• **EXERCISE**: What you return must be exactly the lines from the one containing "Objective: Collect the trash" through the close of the listing, both included.

• **DATA FOR REVIEW**:
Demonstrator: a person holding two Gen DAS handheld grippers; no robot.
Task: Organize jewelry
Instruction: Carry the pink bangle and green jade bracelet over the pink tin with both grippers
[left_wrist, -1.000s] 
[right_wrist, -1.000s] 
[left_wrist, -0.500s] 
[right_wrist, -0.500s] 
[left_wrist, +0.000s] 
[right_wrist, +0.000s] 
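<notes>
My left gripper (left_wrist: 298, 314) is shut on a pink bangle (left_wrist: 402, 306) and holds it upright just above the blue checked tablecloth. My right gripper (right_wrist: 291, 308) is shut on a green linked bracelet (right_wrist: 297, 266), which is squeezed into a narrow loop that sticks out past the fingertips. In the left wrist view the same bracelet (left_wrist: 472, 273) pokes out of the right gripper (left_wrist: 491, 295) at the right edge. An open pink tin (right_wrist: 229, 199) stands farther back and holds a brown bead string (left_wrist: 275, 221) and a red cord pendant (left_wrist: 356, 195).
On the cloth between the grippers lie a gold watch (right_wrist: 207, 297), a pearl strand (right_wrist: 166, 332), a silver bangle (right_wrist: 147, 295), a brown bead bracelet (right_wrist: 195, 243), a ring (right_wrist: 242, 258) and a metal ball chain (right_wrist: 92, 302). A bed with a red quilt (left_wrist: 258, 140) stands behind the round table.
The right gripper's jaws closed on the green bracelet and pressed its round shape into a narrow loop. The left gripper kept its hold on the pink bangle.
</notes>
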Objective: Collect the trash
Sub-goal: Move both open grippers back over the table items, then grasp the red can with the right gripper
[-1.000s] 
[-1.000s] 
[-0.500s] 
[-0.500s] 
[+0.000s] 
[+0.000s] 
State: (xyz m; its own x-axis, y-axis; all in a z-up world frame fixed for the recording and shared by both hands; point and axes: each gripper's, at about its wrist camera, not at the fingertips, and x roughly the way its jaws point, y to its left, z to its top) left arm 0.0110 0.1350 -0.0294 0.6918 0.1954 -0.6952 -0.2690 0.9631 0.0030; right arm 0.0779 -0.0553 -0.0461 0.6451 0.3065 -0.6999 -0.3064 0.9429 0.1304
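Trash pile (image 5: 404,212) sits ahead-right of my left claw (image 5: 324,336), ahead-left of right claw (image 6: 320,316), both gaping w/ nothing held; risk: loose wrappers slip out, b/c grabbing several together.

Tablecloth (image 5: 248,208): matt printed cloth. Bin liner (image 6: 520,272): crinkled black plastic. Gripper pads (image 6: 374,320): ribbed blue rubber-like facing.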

• **RESPONSE BELOW**:
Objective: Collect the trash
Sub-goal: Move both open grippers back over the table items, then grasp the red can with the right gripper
[-1.000s] 
[-1.000s] 
[-0.500s] 
[-0.500s] 
[+0.000s] 
[+0.000s] 
State: (xyz m; its own x-axis, y-axis; all in a z-up world frame fixed for the recording and shared by both hands; point and axes: each gripper's, at about its wrist camera, not at the fingertips, and x roughly the way its jaws point, y to its left, z to its top) left arm 0.0110 0.1350 -0.0294 0.6918 0.1954 -0.6952 -0.2690 0.9631 0.0030; right arm 0.0779 -0.0553 -0.0461 0.6451 0.3065 -0.6999 -0.3064 0.9429 0.1304
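Trash pile (image 5: 404,212) sits ahead-right of my left claw (image 5: 324,336), ahead-left of right claw (image 6: 320,316), both gaping w/ nothing held; risk: loose wrappers slip out, b/c grabbing several together.

Tablecloth (image 5: 248,208): matt printed cloth. Bin liner (image 6: 520,272): crinkled black plastic. Gripper pads (image 6: 374,320): ribbed blue rubber-like facing.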

Nothing remains to be done for this exercise.